The MRI magnet currently available at Berkeley is a standard 3-Tesla scanner. This model creates a magnetic force 60,000 times more powerful than the Earth’s magnetic field. Neuroscientists, however, are dreaming of using the next more powerful model, already commercially available. In three-dimensional imaging of the brain, a 3-Tesla scanner offers resolution the size of a rice grain (2 mm cubed). By contrast, a top-of-the-line 7-Tesla scanner could zoom into an eighth of that volume.

“The ultimate brain reconstruction task is to decode your internal speech, the little voice inside your head,” says Gallant. “That would be cool, although a bit scary too.” After all, internal speech conveys our most private thoughts. Decoding it would therefore open up private thought for external scrutiny with profound consequences for privacy.

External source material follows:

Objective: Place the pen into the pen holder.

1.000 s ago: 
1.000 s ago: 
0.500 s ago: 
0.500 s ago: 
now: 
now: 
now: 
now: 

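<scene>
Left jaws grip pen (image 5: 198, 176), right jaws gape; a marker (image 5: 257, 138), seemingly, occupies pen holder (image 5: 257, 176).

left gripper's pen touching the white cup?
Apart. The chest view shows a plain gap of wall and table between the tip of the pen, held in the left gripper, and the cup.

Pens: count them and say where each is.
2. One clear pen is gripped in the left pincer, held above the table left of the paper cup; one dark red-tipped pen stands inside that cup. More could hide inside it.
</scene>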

“Like a lot of technology, it is both frightening and interesting,” says Gallant. “But it will happen, so it is important to prepare for this by beginning to address the ethical implications now.”

With major advances in neuroscience coming from Berkeley and other research centers, brain decoding will not remain in the realm of science fiction for much longer.

“The only reason why we can’t decode internal speech today is because our brain activity measurements are lousy,” says Gallant. “When they get better, it will be straightforward.”